• [Exercise instructions] Output the whole listing again, exactly as it reads.

• [Raw data]
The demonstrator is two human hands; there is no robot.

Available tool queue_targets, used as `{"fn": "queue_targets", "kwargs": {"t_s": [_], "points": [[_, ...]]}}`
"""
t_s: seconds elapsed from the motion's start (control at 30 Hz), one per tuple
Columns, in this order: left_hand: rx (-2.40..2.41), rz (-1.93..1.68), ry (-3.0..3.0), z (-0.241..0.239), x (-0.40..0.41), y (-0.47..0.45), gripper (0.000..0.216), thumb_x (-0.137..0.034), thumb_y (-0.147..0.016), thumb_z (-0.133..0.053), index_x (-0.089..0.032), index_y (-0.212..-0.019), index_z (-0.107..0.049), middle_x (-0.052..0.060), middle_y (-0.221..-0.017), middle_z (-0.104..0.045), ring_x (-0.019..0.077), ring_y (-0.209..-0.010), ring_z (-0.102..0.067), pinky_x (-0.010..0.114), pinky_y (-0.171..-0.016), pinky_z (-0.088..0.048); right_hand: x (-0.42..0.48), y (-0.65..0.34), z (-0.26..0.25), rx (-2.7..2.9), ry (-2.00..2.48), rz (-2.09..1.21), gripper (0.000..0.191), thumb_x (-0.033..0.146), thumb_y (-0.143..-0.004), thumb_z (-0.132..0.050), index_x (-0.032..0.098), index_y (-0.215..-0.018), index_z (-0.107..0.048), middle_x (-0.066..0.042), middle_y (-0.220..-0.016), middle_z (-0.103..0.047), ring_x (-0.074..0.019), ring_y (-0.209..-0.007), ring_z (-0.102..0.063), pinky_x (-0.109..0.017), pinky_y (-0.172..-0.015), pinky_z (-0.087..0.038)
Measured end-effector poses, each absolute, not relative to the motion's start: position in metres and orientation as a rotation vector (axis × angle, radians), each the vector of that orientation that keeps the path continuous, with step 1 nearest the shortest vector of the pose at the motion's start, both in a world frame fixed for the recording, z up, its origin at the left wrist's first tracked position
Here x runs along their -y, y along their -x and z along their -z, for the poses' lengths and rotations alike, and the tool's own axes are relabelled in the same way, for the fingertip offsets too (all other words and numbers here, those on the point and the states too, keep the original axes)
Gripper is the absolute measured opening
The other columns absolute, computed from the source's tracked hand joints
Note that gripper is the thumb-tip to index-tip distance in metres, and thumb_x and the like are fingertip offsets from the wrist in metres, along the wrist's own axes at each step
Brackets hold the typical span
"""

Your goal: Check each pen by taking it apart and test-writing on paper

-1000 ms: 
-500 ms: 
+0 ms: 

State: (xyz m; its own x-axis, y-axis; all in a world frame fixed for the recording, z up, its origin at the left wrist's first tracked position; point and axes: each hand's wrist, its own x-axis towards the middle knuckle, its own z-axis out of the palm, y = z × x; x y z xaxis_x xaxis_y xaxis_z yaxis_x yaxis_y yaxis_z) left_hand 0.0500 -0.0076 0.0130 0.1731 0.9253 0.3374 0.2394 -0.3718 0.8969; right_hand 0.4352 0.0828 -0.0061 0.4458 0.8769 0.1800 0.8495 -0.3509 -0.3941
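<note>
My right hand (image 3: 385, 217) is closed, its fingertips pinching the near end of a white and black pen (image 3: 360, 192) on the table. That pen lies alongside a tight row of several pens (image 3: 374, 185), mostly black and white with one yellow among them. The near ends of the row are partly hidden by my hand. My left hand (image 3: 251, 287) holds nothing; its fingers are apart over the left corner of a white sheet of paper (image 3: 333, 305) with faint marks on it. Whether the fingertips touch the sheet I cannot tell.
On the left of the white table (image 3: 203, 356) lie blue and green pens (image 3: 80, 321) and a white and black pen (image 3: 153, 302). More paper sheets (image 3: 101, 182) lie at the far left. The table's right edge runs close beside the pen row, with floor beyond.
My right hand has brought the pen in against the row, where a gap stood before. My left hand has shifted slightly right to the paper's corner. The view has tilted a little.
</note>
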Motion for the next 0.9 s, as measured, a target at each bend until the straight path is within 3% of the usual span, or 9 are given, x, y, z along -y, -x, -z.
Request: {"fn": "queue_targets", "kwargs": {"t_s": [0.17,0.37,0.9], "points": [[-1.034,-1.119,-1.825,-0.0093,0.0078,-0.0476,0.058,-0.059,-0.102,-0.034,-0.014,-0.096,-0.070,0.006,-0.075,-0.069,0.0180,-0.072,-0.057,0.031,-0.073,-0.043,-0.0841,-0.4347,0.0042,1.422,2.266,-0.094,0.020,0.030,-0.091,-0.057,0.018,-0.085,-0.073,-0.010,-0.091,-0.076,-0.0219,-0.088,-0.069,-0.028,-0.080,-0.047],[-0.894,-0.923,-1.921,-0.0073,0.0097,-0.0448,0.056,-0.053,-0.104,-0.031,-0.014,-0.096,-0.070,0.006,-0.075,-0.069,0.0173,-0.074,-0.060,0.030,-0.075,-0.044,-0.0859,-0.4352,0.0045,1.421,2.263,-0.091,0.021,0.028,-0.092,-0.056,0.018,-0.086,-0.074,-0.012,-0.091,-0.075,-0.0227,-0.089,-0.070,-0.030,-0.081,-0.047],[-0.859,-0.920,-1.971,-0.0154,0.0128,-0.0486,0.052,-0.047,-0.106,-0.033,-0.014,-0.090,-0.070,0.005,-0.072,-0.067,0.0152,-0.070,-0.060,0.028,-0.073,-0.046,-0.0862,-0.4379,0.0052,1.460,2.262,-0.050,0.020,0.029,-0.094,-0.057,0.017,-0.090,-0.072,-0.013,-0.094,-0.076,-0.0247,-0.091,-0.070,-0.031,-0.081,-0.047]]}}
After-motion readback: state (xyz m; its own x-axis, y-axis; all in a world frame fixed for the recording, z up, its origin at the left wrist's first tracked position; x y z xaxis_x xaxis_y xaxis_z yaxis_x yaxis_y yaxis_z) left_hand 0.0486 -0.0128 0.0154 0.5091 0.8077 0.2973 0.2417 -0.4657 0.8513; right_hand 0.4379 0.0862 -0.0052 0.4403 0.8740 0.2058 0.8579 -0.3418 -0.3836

• [Result for this task]
The demonstrator is two human hands; there is no robot.

Available tool queue_targets, used as `{"fn": "queue_targets", "kwargs": {"t_s": [_], "points": [[_, ...]]}}`
"""
t_s: seconds elapsed from the motion's start (control at 30 Hz), one per tuple
Columns, in this order: left_hand: rx (-2.40..2.41), rz (-1.93..1.68), ry (-3.0..3.0), z (-0.241..0.239), x (-0.40..0.41), y (-0.47..0.45), gripper (0.000..0.216), thumb_x (-0.137..0.034), thumb_y (-0.147..0.016), thumb_z (-0.133..0.053), index_x (-0.089..0.032), index_y (-0.212..-0.019), index_z (-0.107..0.049), middle_x (-0.052..0.060), middle_y (-0.221..-0.017), middle_z (-0.104..0.045), ring_x (-0.019..0.077), ring_y (-0.209..-0.010), ring_z (-0.102..0.067), pinky_x (-0.010..0.114), pinky_y (-0.171..-0.016), pinky_z (-0.088..0.048); right_hand: x (-0.42..0.48), y (-0.65..0.34), z (-0.26..0.25), rx (-2.7..2.9), ry (-2.00..2.48), rz (-2.09..1.21), gripper (0.000..0.191), thumb_x (-0.033..0.146), thumb_y (-0.143..-0.004), thumb_z (-0.132..0.050), index_x (-0.032..0.098), index_y (-0.215..-0.018), index_z (-0.107..0.048), middle_x (-0.066..0.042), middle_y (-0.220..-0.016), middle_z (-0.103..0.047), ring_x (-0.074..0.019), ring_y (-0.209..-0.007), ring_z (-0.102..0.063), pinky_x (-0.109..0.017), pinky_y (-0.172..-0.015), pinky_z (-0.087..0.038)
Measured end-effector poses, each absolute, not relative to the motion's start: position in metres and orientation as a rotation vector (axis × angle, radians), each the vector of that orientation that keeps the path continuous, with step 1 nearest the shortest vector of the pose at the motion's start, both in a world frame fixed for the recording, z up, its origin at the left wrist's first tracked position
Here x runs along their -y, y along their -x and z along their -z, for the poses' lengths and rotations alike, and the tool's own axes are relabelled in the same way, for the fingertip offsets too (all other words and numbers here, those on the point and the states too, keep the original axes)
Gripper is the absolute measured opening
The other columns absolute, computed from the source's tracked hand joints
Note that gripper is the thumb-tip to index-tip distance in metres, and thumb_x and the like are fingertip offsets from the wrist in metres, along the wrist's own axes at each step
Brackets hold the typical span
"""

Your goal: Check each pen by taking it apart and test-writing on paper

-1000 ms: 
-500 ms: 
+0 ms: 

State: (xyz m; its own x-axis, y-axis; all in a world frame fixed for the recording, z up, its origin at the left wrist's first tracked position; point and axes: each hand's wrist, its own x-axis towards the middle knuckle, its own z-axis out of the palm, y = z × x; x y z xaxis_x xaxis_y xaxis_z yaxis_x yaxis_y yaxis_z) left_hand 0.0500 -0.0076 0.0130 0.1731 0.9253 0.3374 0.2394 -0.3718 0.8969; right_hand 0.4352 0.0828 -0.0061 0.4458 0.8769 0.1800 0.8495 -0.3509 -0.3941
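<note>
My right hand (image 3: 385, 217) is closed, its fingertips pinching the near end of a white and black pen (image 3: 360, 192) on the table. That pen lies alongside a tight row of several pens (image 3: 374, 185), mostly black and white with one yellow among them. The near ends of the row are partly hidden by my hand. My left hand (image 3: 251, 287) holds nothing; its fingers are apart over the left corner of a white sheet of paper (image 3: 333, 305) with faint marks on it. Whether the fingertips touch the sheet I cannot tell.
On the left of the white table (image 3: 203, 356) lie blue and green pens (image 3: 80, 321) and a white and black pen (image 3: 153, 302). More paper sheets (image 3: 101, 182) lie at the far left. The table's right edge runs close beside the pen row, with floor beyond.
My right hand has brought the pen in against the row, where a gap stood before. My left hand has shifted slightly right to the paper's corner. The view has tilted a little.
</note>
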Motion for the next 0.9 s, as measured, a target at each bend until the straight path is within 3% of the usual span, or 9 are given, x, y, z along -y, -x, -z.
Request: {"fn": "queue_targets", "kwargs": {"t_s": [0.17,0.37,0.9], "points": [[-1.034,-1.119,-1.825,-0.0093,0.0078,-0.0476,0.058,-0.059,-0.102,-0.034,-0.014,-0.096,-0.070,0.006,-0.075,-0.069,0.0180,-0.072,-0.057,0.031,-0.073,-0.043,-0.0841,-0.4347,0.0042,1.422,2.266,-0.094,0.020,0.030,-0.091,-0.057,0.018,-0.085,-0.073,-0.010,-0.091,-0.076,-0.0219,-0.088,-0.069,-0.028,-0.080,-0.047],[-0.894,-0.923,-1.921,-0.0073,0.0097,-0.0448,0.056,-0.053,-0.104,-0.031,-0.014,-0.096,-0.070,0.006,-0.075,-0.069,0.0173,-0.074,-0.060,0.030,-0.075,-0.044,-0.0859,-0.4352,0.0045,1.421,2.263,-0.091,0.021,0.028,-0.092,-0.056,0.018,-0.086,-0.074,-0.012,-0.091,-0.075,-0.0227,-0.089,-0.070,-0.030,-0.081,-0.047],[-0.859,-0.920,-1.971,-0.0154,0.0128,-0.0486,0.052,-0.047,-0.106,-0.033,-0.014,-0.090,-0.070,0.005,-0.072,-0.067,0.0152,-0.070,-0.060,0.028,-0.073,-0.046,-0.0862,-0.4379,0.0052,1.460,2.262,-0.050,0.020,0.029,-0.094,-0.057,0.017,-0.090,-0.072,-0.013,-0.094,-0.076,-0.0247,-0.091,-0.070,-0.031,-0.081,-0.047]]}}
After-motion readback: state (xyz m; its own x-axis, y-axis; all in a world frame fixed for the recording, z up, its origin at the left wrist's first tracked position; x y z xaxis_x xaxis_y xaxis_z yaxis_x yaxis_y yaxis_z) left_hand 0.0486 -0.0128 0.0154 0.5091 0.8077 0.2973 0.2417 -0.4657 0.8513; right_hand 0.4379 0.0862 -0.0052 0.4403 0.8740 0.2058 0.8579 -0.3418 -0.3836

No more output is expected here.